Stored items:

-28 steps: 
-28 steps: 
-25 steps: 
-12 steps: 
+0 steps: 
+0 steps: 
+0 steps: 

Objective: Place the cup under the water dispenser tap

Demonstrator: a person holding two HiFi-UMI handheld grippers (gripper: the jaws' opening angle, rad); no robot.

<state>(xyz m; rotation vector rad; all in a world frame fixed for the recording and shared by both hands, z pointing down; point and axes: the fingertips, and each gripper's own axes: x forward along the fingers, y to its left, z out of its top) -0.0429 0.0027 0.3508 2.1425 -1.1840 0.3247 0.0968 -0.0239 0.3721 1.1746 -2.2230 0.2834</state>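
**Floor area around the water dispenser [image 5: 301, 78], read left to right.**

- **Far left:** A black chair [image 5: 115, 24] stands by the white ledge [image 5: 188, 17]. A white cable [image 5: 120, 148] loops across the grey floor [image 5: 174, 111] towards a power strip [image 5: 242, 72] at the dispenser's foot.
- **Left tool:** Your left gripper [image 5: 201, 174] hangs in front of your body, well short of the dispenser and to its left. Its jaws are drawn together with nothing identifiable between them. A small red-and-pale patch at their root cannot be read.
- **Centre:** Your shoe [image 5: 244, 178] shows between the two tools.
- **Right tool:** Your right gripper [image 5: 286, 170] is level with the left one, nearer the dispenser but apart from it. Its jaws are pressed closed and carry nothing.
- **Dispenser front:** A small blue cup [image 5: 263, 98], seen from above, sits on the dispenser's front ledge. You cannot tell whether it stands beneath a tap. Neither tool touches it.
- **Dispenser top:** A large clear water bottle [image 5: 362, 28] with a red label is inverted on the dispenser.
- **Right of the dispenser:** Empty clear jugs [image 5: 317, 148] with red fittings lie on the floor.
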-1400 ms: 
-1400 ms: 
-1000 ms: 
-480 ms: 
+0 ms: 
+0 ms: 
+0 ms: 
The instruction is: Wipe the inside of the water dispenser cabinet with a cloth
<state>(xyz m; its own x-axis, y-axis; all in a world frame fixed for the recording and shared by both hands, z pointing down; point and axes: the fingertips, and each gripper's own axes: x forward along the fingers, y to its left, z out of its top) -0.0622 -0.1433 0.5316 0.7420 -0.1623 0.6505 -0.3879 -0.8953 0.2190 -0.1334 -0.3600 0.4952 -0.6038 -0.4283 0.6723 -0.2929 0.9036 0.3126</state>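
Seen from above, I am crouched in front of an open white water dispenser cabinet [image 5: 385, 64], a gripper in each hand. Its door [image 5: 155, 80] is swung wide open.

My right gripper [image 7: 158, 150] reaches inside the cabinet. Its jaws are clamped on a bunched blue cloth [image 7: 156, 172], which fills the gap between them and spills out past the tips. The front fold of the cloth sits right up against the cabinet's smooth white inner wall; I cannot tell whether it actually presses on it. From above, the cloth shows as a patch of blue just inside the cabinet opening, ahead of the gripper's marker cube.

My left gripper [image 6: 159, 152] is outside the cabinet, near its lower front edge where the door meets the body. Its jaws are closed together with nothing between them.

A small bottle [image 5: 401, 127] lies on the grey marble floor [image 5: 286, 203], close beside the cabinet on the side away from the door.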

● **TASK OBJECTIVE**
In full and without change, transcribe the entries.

● **SOLUTION TO THIS EXERCISE**
-28 steps: 
-28 steps: 
-25 steps: 
-12 steps: 
+0 steps: 
+0 steps: 
+0 steps: 

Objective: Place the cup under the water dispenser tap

Demonstrator: a person holding two HiFi-UMI handheld grippers (gripper: the jaws' opening angle, rad); no robot.

<state>(xyz m; rotation vector rad; all in a world frame fixed for the recording and shared by both hands, z pointing down; point and axes: the fingertips, and each gripper's own axes: x forward along the fingers, y to its left, z out of its top) -0.0429 0.0027 0.3508 2.1425 -1.1840 0.3247 0.0968 -0.0239 0.3721 1.1746 -2.2230 0.2834</state>
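**Floor area around the water dispenser [image 5: 301, 78], read left to right.**

- **Far left:** A black chair [image 5: 115, 24] stands by the white ledge [image 5: 188, 17]. A white cable [image 5: 120, 148] loops across the grey floor [image 5: 174, 111] towards a power strip [image 5: 242, 72] at the dispenser's foot.
- **Left tool:** Your left gripper [image 5: 201, 174] hangs in front of your body, well short of the dispenser and to its left. Its jaws are drawn together with nothing identifiable between them. A small red-and-pale patch at their root cannot be read.
- **Centre:** Your shoe [image 5: 244, 178] shows between the two tools.
- **Right tool:** Your right gripper [image 5: 286, 170] is level with the left one, nearer the dispenser but apart from it. Its jaws are pressed closed and carry nothing.
- **Dispenser front:** A small blue cup [image 5: 263, 98], seen from above, sits on the dispenser's front ledge. You cannot tell whether it stands beneath a tap. Neither tool touches it.
- **Dispenser top:** A large clear water bottle [image 5: 362, 28] with a red label is inverted on the dispenser.
- **Right of the dispenser:** Empty clear jugs [image 5: 317, 148] with red fittings lie on the floor.
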-1400 ms: 
-1400 ms: 
-1000 ms: 
-480 ms: 
+0 ms: 
+0 ms: 
+0 ms: 
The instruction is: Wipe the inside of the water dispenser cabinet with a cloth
<state>(xyz m; its own x-axis, y-axis; all in a world frame fixed for the recording and shared by both hands, z pointing down; point and axes: the fingertips, and each gripper's own axes: x forward along the fingers, y to its left, z out of its top) -0.0622 -0.1433 0.5316 0.7420 -0.1623 0.6505 -0.3879 -0.8953 0.2190 -0.1334 -0.3600 0.4952 -0.6038 -0.4283 0.6723 -0.2929 0.9036 0.3126</state>
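Seen from above, I am crouched in front of an open white water dispenser cabinet [image 5: 385, 64], a gripper in each hand. Its door [image 5: 155, 80] is swung wide open.

My right gripper [image 7: 158, 150] reaches inside the cabinet. Its jaws are clamped on a bunched blue cloth [image 7: 156, 172], which fills the gap between them and spills out past the tips. The front fold of the cloth sits right up against the cabinet's smooth white inner wall; I cannot tell whether it actually presses on it. From above, the cloth shows as a patch of blue just inside the cabinet opening, ahead of the gripper's marker cube.

My left gripper [image 6: 159, 152] is outside the cabinet, near its lower front edge where the door meets the body. Its jaws are closed together with nothing between them.

A small bottle [image 5: 401, 127] lies on the grey marble floor [image 5: 286, 203], close beside the cabinet on the side away from the door.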

No more output is required for this exercise.